Hier nous parlions de silence. Elle disait qu’elle aimait entendre le hululement des chouettes hulottes la nuit. Sa compagne s’est exclamé que ça lui glaçait le sang. J’ai parlé de la sérénité qui épuise soudain les angoisses quand la nuit s’écarte sous le cri des hulottes. Nous étions d’accord, elle beaucoup moins. Pas de hulottes en ce moment, les mots sont aussi de bons écarteurs de rondes d’idées tordues.
Au moment où j’écris ces mots, la nuit est pleine, dense, opaque. Un trou noir de l’autre côté de la fenêtre, une béance défiant l’imagination. Pas la moindre fantaisie sonore. Il y a notre respiration, peut-être que les oiseaux s’éveillent quelque part. Ici rien. 6h09.
Le pan de falaise s’est donc effondré. Ce fut lourd, violent, une terre qui tremble. Le blockhaus est suspendu dans les airs, s’il tombe il entraîne la rue avec lui, dit-on. Cette rue qui donne sur le chemin qui relie le bourg au bois. Vivre au bord des falaises s’est toujours se cogner à la fatalité. Les bosses font très mal parfois. Le monde entre terre et mer s’effrite, nombreux touristes, c’est Pâques, la reprise d’une vie qui s’éclabousse d’elle-même. Les joies compulsives.

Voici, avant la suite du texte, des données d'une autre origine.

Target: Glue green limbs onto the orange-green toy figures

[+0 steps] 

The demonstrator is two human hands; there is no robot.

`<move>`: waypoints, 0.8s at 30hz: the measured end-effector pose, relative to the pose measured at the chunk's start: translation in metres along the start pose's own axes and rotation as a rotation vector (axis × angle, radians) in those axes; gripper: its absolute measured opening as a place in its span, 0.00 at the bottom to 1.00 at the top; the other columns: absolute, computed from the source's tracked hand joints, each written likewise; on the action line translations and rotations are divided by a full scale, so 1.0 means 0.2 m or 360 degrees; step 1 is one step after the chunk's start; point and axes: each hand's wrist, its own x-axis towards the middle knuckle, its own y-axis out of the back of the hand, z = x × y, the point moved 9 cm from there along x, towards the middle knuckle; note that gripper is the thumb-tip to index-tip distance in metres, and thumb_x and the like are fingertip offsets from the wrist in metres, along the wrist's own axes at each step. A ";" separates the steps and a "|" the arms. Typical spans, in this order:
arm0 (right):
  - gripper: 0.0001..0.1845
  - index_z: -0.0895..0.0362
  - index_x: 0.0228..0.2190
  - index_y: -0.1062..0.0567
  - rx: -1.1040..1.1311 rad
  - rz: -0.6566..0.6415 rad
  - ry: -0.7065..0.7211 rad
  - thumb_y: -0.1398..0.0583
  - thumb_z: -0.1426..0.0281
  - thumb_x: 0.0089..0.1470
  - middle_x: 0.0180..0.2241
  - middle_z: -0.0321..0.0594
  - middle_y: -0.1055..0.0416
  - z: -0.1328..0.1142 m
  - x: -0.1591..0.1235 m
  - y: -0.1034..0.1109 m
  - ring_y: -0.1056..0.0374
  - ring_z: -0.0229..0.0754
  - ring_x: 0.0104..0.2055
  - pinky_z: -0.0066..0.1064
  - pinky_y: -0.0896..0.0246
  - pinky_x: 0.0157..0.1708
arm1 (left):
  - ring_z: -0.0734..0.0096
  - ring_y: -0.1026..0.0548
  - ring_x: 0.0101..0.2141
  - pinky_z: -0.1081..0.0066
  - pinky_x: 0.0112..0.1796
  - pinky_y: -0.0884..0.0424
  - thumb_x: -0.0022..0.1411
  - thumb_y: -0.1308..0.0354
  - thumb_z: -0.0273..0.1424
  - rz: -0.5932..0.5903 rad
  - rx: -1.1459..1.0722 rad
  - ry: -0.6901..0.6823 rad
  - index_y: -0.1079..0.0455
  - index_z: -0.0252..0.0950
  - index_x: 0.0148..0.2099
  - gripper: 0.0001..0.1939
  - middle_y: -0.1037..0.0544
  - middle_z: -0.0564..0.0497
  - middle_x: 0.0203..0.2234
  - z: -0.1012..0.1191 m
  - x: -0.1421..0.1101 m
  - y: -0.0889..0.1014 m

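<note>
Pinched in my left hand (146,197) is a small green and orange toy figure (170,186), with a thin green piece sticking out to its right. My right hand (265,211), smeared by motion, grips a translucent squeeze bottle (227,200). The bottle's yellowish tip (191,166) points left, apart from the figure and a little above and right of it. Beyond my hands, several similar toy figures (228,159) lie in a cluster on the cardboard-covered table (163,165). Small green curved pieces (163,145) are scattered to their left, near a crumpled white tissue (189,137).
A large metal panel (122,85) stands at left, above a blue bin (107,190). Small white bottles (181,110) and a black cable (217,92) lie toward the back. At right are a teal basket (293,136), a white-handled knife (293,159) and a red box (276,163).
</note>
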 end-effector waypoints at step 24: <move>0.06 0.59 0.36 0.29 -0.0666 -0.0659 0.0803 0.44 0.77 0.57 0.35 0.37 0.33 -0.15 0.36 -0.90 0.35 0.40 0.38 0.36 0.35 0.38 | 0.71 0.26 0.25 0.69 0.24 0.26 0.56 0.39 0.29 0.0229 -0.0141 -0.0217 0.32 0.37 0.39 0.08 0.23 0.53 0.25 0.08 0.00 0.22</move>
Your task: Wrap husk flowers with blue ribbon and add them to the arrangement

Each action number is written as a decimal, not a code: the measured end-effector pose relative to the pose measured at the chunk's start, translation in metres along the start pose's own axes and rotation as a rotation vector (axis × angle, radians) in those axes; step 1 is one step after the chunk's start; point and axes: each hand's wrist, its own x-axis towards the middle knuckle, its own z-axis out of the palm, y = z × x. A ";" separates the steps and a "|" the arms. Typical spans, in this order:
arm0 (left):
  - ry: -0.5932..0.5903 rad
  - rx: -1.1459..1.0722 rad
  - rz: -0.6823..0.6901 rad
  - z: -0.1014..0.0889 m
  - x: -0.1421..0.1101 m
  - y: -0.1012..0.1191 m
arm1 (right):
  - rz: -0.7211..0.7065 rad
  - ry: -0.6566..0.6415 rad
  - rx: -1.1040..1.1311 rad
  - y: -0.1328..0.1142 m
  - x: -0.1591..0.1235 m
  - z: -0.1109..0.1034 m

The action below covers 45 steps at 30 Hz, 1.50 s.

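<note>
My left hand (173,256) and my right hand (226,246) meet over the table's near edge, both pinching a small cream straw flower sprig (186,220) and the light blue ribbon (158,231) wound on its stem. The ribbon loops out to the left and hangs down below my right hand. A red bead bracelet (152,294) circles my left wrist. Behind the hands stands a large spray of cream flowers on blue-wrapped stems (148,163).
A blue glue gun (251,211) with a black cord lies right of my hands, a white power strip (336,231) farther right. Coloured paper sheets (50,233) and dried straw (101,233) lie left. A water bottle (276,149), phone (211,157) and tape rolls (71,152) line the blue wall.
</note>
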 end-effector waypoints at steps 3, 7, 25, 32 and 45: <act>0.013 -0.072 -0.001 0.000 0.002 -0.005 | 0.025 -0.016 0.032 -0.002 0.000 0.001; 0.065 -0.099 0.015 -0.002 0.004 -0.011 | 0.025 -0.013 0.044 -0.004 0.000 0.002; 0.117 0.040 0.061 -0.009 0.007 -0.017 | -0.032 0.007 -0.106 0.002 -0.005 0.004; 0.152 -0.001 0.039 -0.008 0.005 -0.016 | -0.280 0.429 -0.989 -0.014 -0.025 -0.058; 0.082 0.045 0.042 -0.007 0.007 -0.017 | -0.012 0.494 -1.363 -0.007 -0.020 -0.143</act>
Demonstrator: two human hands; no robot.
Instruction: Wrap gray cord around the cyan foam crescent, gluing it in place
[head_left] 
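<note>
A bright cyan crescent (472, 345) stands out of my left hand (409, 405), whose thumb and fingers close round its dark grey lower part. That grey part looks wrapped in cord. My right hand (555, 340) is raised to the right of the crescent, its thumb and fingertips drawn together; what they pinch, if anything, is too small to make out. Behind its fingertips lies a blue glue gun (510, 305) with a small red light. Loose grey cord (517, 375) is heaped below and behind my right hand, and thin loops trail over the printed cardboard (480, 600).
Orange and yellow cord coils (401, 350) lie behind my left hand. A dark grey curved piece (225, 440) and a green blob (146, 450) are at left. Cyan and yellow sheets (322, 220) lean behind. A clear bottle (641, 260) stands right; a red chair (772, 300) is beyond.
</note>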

6h14, un oiseau s’est éveillé. A peine.
Hier le bois était envahi. Promeneurs, curieux, automobiles, motos. Je me souviens lorsque je suis venue la première fois. L’émerveillement, il fait toujours ce coup-là. Puis on repart, on oublie, on reprend sa vie en ville. Aujourd’hui je suis devenue une partie du bois. Il m’habite, il m’habille de ses poussées de sève, de ses petites morts nourricières. J’y suis de passage comme la vie qui s’y joue. Un souffle à l’écart. Une complicité tacite. Une guêpe dans la mare, les deux premiers gerris, une grenouille cachée, des centaines de têtards libres. Les oiseaux tout autour. Nous avons pu enfin profiter du soleil. La glycine et ses gros bourgeons pleine de l’empreinte à venir de la guêpe charpentière, cher petit fantôme dont le bourdonnement fort et grave me réjouit.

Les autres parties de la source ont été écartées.